Materials and Methods

Recombinant Plasmids

T. elongatus introns and flanking exons were cloned via PCR of T. elongatus BP-1 DNA provided by Dr. T. Kaneko, Kazusa DNA Research Institute, Japan. PCRs were done using Taq DNA polymerase (New England Biolabs, Ipswich, MA). For ORF containing introns, 5′ and 3′ segments of the intron were amplified separately by PCRs using an exon primer that appends a PstI, BamHI, or EcoRI site together with an intron primer that overlaps a unique site (HindIII or EcoRI). The PCR products were then cloned between compatible sites in the polylinker of pUC18 or 19.
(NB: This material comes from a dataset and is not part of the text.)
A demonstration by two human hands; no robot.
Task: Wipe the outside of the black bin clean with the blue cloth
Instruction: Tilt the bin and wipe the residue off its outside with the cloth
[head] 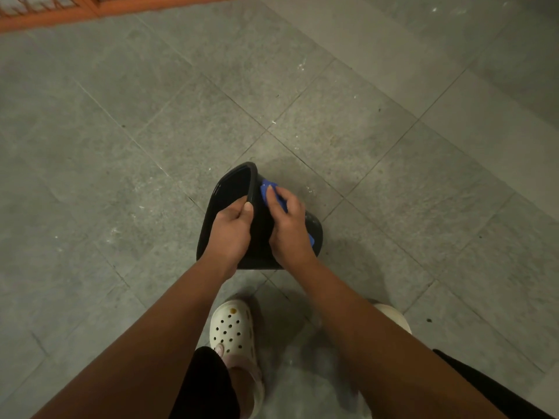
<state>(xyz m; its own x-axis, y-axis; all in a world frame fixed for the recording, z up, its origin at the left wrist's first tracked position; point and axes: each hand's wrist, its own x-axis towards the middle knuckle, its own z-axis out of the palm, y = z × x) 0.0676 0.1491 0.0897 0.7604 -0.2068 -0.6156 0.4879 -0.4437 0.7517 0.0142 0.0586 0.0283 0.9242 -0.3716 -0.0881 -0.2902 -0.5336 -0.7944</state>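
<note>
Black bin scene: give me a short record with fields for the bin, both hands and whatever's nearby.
bin: black plastic bin, tilted over grey tiled floor
steadying: left hand grips the bin's rim
wiping: right hand holds blue cloth against the bin's outer wall
nearby: white perforated clog

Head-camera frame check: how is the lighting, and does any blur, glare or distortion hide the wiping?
Head view: dim, even light with soft shadows; the black bin shows little detail, only a faint sheen on its outer wall. Head view: the left hand, right hand and blue cloth are fairly sharp; the orange frame and the floor by the white shoe look smeared.
</note>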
Intron-donor plasmids for mobility assays were constructed in two steps to insert the coding sequences for the intron RNA followed by the IEP. In the first step, the T. elongatus introns were swapped for the Ll.LtrB intron/IEP cassette in donor plasmid pACD2X [47]. For ORF-containing T. elongatus introns, this was done via two PCRs that separately amplify 5′ and 3′ segments of the intron, while introducing a 1.5-kb deletion in the ORF coding sequence matching that in the ORF-less T. elongatus introns. These PCRs used end primers that append short flanking exons (∼15 nts) and unique cloning sites (SpeI (5′) and PstI and/or XhoI (3′)) and internal primers that replace the intron ORF in DIVb with a T7 promoter sequence and an MluI site. The two PCR products were then cloned between XbaI and XhoI sites of pADC2X. Twintrons were resolved by precisely deleting the internal intron using PCR primers spanning the insertion site and replacing the original fragment with the deleted one. The ORF-less T. elongatus introns were cloned directly into donor plasmid pACD2X by PCR of T. elongatus BP-1 DNA with primers that append SpeI and PstI sites. The T7 promoter and an MluI site were inserted into DIVb of the ORF-less introns by another round of PCR using the same external primer together with an internal primer that adds the T7 promoter and an MluI site and then swapping the PCR product back into pACD2X. Cloned introns were confirmed to have the sequence published for T. elongatus genomic DNA [26], except for TeI4c for which all clones differed from the published sequence by a single base (G1901A). In the second step of donor plasmid construction, the RT ORFs were amplified in two pieces from the pUC18 or 19 clones (see above) by PCR using a 5′ primer that appends a PstI site, phage T7 φ10 gene Shine-Dalgarno sequence, and ATG codon, a 3′ primer that appends an XhoI site, and internal primers that overlap a unique restriction site. The ORF was then cloned via a three-way ligation into the donor plasmid using the PstI and XhoI sites downstream of the previously inserted T. elongatus introns.

Donor plasmids with point mutations in TeI4h (T1G, C236T) and the TeI4h IEP (YAGD to YADD) were derived by PCR amplifying the wild-type intron or IEP of previously constructed plasmids with primers that introduce the modification and then swapping the PCR product containing the mutation for the wild-type sequence to generate donor plasmids containing different combinations of mutations. The TeI4f intron's EBS1, EBS2, and EBS3 sequences were modified by quick-change site-directed mutagenesis (Stratagene, La Jolla, CA) to GTTCTG, TTCAA, and A, respectively, in order to improve complementarity to IBS1, 2, and 3 in the 5′ and 3′ exons.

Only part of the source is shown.